Although it is well established under Georgia law that “a police officer who observes a traffic violation is authorized to conduct a traffic stop of the vehicle in question[,]”8 as this Court has previously noted, “[t]he issue of the validity of a consent to search given during a traffic stop is a difficult area of the law and one which has caused much confusion in the real world.”9 However, in Salmeron v. State,10 our Supreme Court clarified this area of the law to a certain degree by holding that the Fourth Amendment “is not violated when, during the course of a valid traffic stop, an officer questions the driver or occupants of a vehicle and requests consent to conduct a search.”11 And if a driver is questioned and gives consent while he is being lawfully detained during a traffic stop, “there is no Fourth Amendment violation.”12
Furthermore, the police may lawfully ask questions unrelated to the purpose of a valid traffic stop, “so long as the questioning does not unreasonably prolong the detention.”13 Specifically, we have held that a reasonable time includes the “time necessary to verify the driver's license, insurance, registration, and to complete any paperwork connected with the citation or written warning.”14 It also includes the time necessary to “run a computer check to determine whether there are any outstanding arrest warrants for the driver or the passengers.”15
Here, the sheriff's deputy asked for consent to search the bus while he was still investigating whether Rocha, Ordonez, and the vehicle itself were in compliance with the state and federal regulations pertaining to the operation of commercial-passenger vehicles. And importantly, the deputy asked for and received consent approximately ten minutes after he first stopped Rocha for driving with an expired license tag and failing to display a logo for the bus's operating company or its FMCSA identification number. Given these circumstances, we cannot conclude that the deputy's conduct unreasonably prolonged Rocha's detention and rendered his consent to the search of the bus invalid.16
Moreover, we find that the information the deputy learned during the course of the traffic stop provided him with a reasonable, articulable suspicion to prolong the traffic stop. Specifically, the inconsistencies in Rocha and Ordonez's statements regarding the city in which they allegedly had most recently stopped and whether they had recently dropped off any hurricane evacuees, as well as the inconsistencies in their driver's log books, provided the deputy with a reasonable, articulable suspicion to continue his detention of Rocha.17 Accordingly, the trial court did not err in denying Rocha's motion to suppress the drug evidence seized as a result of his consent to search his vehicle.

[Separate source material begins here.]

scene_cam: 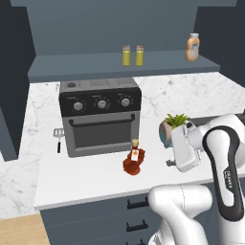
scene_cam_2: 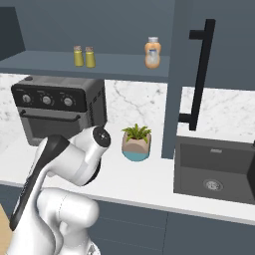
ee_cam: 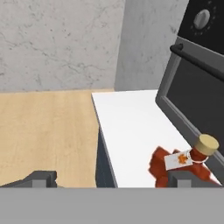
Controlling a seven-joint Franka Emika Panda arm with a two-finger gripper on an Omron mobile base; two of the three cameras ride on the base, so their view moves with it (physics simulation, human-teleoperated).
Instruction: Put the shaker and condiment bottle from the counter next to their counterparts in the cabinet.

2. Rocha also contends that the evidence was insufficient to support his conviction, but he concedes that this argument is contingent upon the suppression of the seized cocaine. Given that the trial court did not err in denying Rocha's motion to suppress and that 14.11 kilograms of cocaine with a purity of 66.6 percent was found on the bus he was driving, the evidence was sufficient to support his conviction of trafficking in cocaine.18
ELLINGTON, C.J., and PHIPPS, P.J., concur.